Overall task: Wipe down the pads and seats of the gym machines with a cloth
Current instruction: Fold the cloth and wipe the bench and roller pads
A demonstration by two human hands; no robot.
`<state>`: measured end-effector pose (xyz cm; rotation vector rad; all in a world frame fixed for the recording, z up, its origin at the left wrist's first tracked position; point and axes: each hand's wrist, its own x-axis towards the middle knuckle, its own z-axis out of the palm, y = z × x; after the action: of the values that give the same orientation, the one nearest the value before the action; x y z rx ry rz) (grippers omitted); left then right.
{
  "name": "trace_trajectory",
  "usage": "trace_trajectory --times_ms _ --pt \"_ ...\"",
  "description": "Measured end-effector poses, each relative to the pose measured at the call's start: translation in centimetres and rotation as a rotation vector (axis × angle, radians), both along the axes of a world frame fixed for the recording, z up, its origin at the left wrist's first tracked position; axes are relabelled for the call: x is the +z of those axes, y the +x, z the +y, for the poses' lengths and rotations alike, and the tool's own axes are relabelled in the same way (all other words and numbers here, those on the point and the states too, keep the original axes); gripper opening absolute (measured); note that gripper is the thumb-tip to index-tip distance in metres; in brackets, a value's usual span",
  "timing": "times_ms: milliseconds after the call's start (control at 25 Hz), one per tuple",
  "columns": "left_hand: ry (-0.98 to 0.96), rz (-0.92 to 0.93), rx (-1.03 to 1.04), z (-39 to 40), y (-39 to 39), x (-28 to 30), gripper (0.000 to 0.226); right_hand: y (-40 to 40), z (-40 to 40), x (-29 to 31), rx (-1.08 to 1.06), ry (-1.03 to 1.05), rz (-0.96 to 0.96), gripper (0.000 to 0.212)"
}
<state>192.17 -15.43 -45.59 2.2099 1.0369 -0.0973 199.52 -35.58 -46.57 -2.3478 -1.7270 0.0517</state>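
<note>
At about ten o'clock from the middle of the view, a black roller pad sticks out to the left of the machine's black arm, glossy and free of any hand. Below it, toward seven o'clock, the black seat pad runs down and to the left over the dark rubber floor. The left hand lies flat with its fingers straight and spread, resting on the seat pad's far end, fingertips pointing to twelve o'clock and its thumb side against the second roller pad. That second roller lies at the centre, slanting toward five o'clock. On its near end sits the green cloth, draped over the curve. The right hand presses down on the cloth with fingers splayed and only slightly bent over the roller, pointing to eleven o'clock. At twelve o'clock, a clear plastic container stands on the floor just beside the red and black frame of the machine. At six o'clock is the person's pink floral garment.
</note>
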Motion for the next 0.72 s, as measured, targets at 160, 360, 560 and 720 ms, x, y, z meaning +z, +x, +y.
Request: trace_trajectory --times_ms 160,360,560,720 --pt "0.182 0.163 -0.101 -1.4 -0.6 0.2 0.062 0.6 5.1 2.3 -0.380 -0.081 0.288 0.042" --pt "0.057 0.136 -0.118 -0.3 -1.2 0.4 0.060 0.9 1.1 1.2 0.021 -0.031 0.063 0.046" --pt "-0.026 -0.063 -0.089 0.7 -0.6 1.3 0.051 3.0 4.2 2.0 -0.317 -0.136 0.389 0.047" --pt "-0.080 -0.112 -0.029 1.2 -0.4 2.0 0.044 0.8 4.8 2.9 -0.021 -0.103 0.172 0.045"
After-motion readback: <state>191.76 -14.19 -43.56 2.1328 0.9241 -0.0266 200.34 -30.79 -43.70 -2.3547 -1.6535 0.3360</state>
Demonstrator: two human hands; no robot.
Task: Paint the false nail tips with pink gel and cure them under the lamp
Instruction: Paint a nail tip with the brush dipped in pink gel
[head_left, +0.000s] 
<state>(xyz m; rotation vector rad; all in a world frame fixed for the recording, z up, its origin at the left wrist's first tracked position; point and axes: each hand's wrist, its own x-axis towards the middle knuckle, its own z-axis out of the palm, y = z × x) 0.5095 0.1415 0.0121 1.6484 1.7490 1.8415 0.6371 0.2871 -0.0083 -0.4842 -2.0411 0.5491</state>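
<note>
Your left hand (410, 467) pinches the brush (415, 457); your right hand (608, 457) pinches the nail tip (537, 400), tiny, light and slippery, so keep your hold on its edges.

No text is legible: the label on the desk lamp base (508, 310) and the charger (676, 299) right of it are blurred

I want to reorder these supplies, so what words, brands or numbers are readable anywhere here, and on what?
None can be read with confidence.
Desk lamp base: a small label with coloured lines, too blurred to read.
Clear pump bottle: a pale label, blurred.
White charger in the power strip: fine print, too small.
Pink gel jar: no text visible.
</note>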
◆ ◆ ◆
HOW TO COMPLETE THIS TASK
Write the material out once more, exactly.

RESULT FOR THIS TASK
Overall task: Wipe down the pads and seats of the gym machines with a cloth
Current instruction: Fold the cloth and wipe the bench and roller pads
A demonstration by two human hands; no robot.
`<state>`: measured end-effector pose (xyz cm; rotation vector rad; all in a world frame fixed for the recording, z up, its origin at the left wrist's first tracked position; point and axes: each hand's wrist, its own x-axis towards the middle knuckle, its own z-axis out of the palm, y = z × x; after the action: of the values that give the same orientation, the one nearest the value before the action; x y z rx ry rz) (grippers omitted); left then right.
{
  "name": "trace_trajectory",
  "usage": "trace_trajectory --times_ms _ --pt \"_ ...\"",
  "description": "Measured end-effector poses, each relative to the pose measured at the call's start: translation in centimetres and rotation as a rotation vector (axis × angle, radians), both along the axes of a world frame fixed for the recording, z up, its origin at the left wrist's first tracked position; axes are relabelled for the call: x is the +z of those axes, y the +x, z the +y, for the poses' lengths and rotations alike, and the tool's own axes are relabelled in the same way (all other words and numbers here, those on the point and the states too, keep the original axes); gripper opening absolute (measured); note that gripper is the thumb-tip to index-tip distance in metres; in brackets, a value's usual span",
  "timing": "times_ms: milliseconds after the call's start (control at 25 Hz), one per tuple",
  "columns": "left_hand: ry (-0.98 to 0.96), rz (-0.92 to 0.93), rx (-1.03 to 1.04), z (-39 to 40), y (-39 to 39), x (-28 to 30), gripper (0.000 to 0.226); right_hand: y (-40 to 40), z (-40 to 40), x (-29 to 31), rx (-1.08 to 1.06), ry (-1.03 to 1.05), rz (-0.96 to 0.96), gripper (0.000 to 0.212)"
}
<state>192.17 -15.43 -45.59 2.2099 1.0369 -0.0973 199.52 -35.58 -46.57 -2.3478 -1.7270 0.0517</state>
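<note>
At about ten o'clock from the middle of the view, a black roller pad sticks out to the left of the machine's black arm, glossy and free of any hand. Below it, toward seven o'clock, the black seat pad runs down and to the left over the dark rubber floor. The left hand lies flat with its fingers straight and spread, resting on the seat pad's far end, fingertips pointing to twelve o'clock and its thumb side against the second roller pad. That second roller lies at the centre, slanting toward five o'clock. On its near end sits the green cloth, draped over the curve. The right hand presses down on the cloth with fingers splayed and only slightly bent over the roller, pointing to eleven o'clock. At twelve o'clock, a clear plastic container stands on the floor just beside the red and black frame of the machine. At six o'clock is the person's pink floral garment.
</note>
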Motion for the next 0.72 s, as measured, targets at 160, 360, 560 and 720 ms, x, y, z meaning +z, +x, +y.
Request: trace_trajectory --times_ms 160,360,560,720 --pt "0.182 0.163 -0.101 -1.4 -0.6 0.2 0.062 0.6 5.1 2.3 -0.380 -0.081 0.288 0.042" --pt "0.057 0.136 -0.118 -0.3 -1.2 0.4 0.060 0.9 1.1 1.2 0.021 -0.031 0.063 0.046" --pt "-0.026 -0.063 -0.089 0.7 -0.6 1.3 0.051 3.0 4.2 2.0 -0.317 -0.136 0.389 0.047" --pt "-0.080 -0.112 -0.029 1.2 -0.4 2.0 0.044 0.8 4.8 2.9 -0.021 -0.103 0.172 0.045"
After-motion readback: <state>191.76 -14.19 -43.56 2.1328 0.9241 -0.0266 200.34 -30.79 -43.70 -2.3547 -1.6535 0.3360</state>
Demonstrator: two human hands; no robot.
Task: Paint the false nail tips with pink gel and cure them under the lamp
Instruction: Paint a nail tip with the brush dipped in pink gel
[head_left, +0.000s] 
<state>(xyz m; rotation vector rad; all in a world frame fixed for the recording, z up, its origin at the left wrist's first tracked position; point and axes: each hand's wrist, its own x-axis towards the middle knuckle, its own z-axis out of the palm, y = z × x) 0.5095 0.1415 0.0121 1.6484 1.7490 1.8415 0.6371 0.2871 -0.0083 -0.4842 -2.0411 0.5491</state>
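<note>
Your left hand (410, 467) pinches the brush (415, 457); your right hand (608, 457) pinches the nail tip (537, 400), tiny, light and slippery, so keep your hold on its edges.

No text is legible: the label on the desk lamp base (508, 310) and the charger (676, 299) right of it are blurred

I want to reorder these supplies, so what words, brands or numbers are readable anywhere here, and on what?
None can be read with confidence.
Desk lamp base: a small label with coloured lines, too blurred to read.
Clear pump bottle: a pale label, blurred.
White charger in the power strip: fine print, too small.
Pink gel jar: no text visible.
</note>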

What the exercise asked for is complete.